It’s the rock-star route of river cruising. The Amsterdam to Basel itinerary, which sails the Rhine, is one of the most popular routes in the world of river cruising.
It’s not hard to see why. The Rhine has the sights, romantic castles, and enchanting stories.
The legendary European river takes you across Germany, the Netherlands, France, and Switzerland. It includes the Upper Middle Rhine Valley, which was declared a UNESCO World Heritage site in 2002.
The Rhine Valley is lined with terraces and generously sprinkled with over 40 castles. It is a sight that no romantic should miss!
Rhine River facts
The Rhine is the waterway of central and western Europe. It starts from Switzerland and runs through Germany and the Netherlands into the North Sea.
Days needed to sail the river: The itineraries offered are eight to 15 days on average.
Cities: Amsterdam, Cologne, Düsseldorf, Bonn, Koblenz, Basel, Mainz, Strasbourg and more.
River cruise lines: Almost every line has itineraries on the Rhine.
UNESCO World Heritage Sites: Luxembourg’s Old Quarters and Fortifications, Germany’s Speyer Catherdral, Wurzburg Residence, Roman Monuments, Town of Bamberg, Koln Cathedral, the Upper Middle Rhine Valley; Belgium’s La Grande-Place and Major Town Houses of Victor Horta, and Plantin-Moretus Museum, France’s Grande île, and Netherland’s Defense Line and 17th Century Canal Ring.
Dutch windmills – Zaanse Schans, Netherlands
See for yourself the iconic Dutch windmills and houses at the picturesque town of Zaanse Schans. It is just half an hour away from Amsterdam. In its heyday in the 18th and 19th century, the region was an important industrial area. Today, the historic windmills in the village are still fully operational. You can pop in for a tour, along with small museums and craft demonstrations in the area.
Lorelei rock – Sankt Goarshausen, Germany
Sights with stories behind them easily capture the imagination of travellers and the Lorelei rock near Sankt Goarshausen is one of them. Beware when you sail past the Lorelei rock on the Rhine river as legend has it, that a beautiful maiden threw herself into the Rhine in despair over a unfaithful lover. She was then transformed into a siren who hypnotised sailors to their destruction as they crashed at the treacherous rocks trying to reach her. Today, a statue of Lorelei watches over the treacherous stretch of water near Sankt Goarshausen.

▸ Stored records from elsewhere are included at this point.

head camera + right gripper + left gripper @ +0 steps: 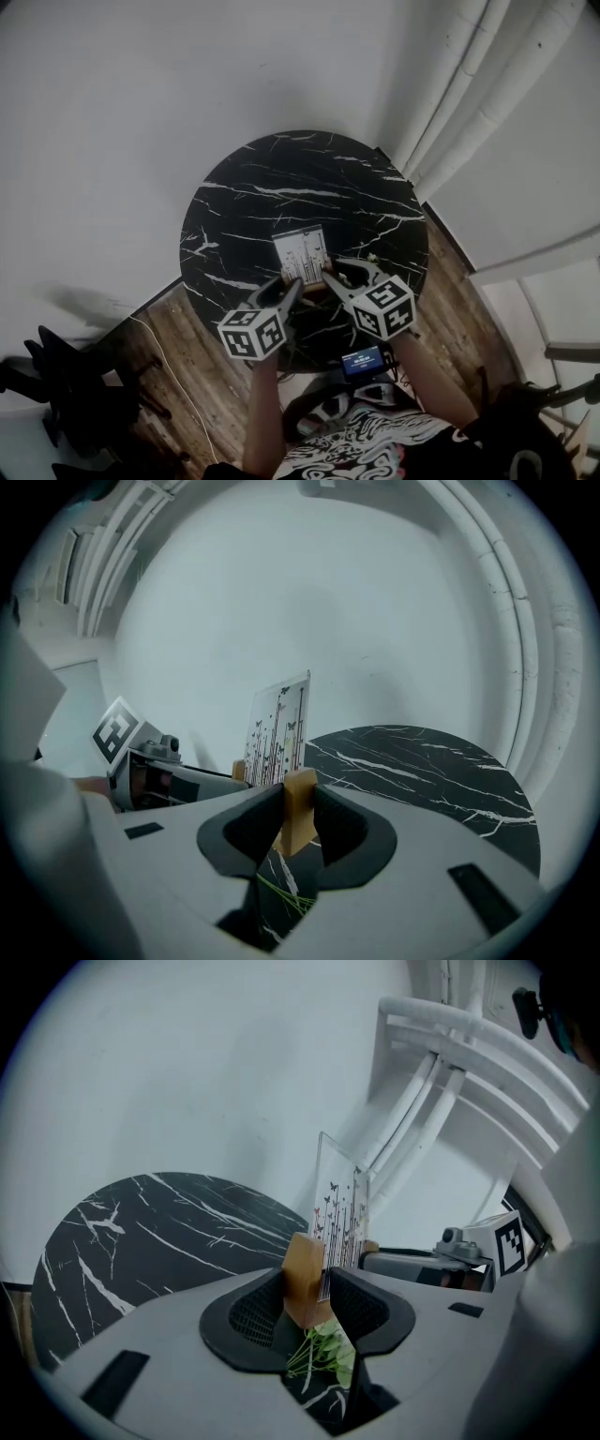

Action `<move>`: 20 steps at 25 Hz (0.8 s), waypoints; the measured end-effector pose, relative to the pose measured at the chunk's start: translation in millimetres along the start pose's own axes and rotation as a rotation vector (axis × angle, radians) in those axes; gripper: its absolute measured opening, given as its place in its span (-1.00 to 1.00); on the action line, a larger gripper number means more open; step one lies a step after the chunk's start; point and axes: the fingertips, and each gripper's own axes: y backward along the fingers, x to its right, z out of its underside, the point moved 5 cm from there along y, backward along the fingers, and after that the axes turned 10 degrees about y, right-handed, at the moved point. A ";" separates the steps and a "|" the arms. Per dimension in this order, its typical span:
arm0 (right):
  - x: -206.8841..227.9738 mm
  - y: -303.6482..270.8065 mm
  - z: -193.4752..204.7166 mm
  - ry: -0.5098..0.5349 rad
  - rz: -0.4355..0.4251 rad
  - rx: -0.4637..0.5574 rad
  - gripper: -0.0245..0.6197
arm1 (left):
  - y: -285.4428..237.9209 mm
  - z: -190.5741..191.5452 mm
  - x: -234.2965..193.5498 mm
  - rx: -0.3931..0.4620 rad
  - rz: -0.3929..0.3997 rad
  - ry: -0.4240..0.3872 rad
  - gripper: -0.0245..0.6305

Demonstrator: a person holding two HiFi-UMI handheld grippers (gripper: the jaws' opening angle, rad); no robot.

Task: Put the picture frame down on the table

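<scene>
Two grippers on one picture frame (302, 253), so here goes.

Head view: left gripper (289, 287) and right gripper (334, 277) meeting over the near part of the round black marble table (244, 187); frame upright between them, printed side towards the camera; can't tell whether it touches the tabletop or hangs just above it.

Left gripper view: jaws pressed onto one end of the wooden base (305, 1277); clear pane (341, 1211) with little butterflies and stems rising just behind; green stems showing on the marble right below, likely a reflection.

Right gripper view: same deal; jaws clamped on the wood at the other end; pane standing tall just past them.

Handling guess: looks light and stiff; pane probably acrylic or glass, so slippery, scratch-prone, maybe breakable; best gripped by the wood, as here, never by the pane; tall over a narrow base, so likely tippy; worth lowering level and flat before letting go.
</scene>
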 end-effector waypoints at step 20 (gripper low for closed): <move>28.4 -50.6 30.7 0.042 -0.045 -0.101 -0.60 | -46.2 9.8 -44.6 -0.080 -0.044 0.038 -0.42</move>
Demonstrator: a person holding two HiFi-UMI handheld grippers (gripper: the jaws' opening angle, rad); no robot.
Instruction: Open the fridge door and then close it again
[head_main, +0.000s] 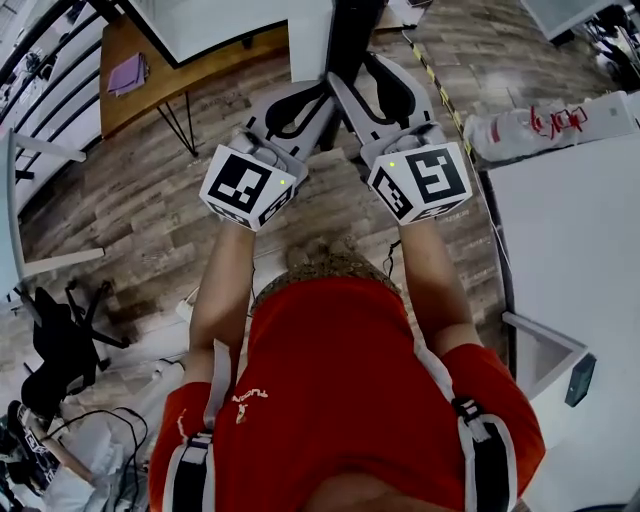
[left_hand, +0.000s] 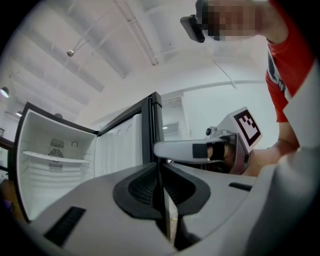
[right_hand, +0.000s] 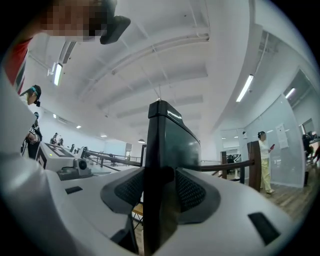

These majestic structures will be hard to miss while you’re cruising the Rhine River. They are nearly on every bend on of the river. It’s the perfect set up to play ‘spot the castle’ and we have three highlights for you.
The eye-catching Drachenburg Castle near Königswinter was built in the 19th century by a stockbroker whose mission was to have his new mansion stand out from the crowd.
Nestled on a forested hillside on the left bank of the Rhine in Koblenz, The Stolzenfels Castle, is a fortress that was turned into a palace. Prussian Prince Frederick William had the palace rebuilt from its 13th-century ruins and transformed it to the epitome of Rhine Romanticism.
Perched high on a hill in Braubach is the Marksburg Castle and it’s the only hilltop castle of the region that has survived the test of time. It was built in 1117 and has preserved all of its medieval charm.
Astronomical clock – Strasbourg, France
Seek out the Astronomical clock in the Strasbourg Cathedral. The one that is currently standing there is the third iteration. The clock keeps track and displays the current positions of the sun and moon, the planetary calendar and it also features a large celestial globe in front of the planetary clock.
And while you are in town, try their Flammekueche/tarte flambée. It is like a thin-crust pizza covered in cheese, cream, mushrooms, and local ham.
Siegfried’s Mechanical Musical Instrument Museum – Rudesheim, Germany
More mechanical wonders of the past can be found at Siegfried’s Mechanical Musical Instrument Museum. View the curious collection of German collector Siegfried Wendel. There are hand-cranked harmonipans; a musical chair that’s activated when sat upon; a pistol with a singing automaton bird. There is also a giant orchestrion with dolls performing with the music.
After the musical and engineering appreciation, pop into one of the coffee shops in town for Rudesheimer kaffee. It’s an alcoholic coffee drink made with sugar cubes and German brandy, Asbach Uralt. The concoction is finished off with whipped cream, vanilla sugar, and chocolate flakes.
Black Forest cake – Breisach, Germany
The cake is named after the cherry liqueur, Kirsch. It is a mandatory ingredient of the cake. And, there is a German law that states that it’s illegal to market the cake as Schwarzwälder Kirschtorte if it isn’t made with Kirsch.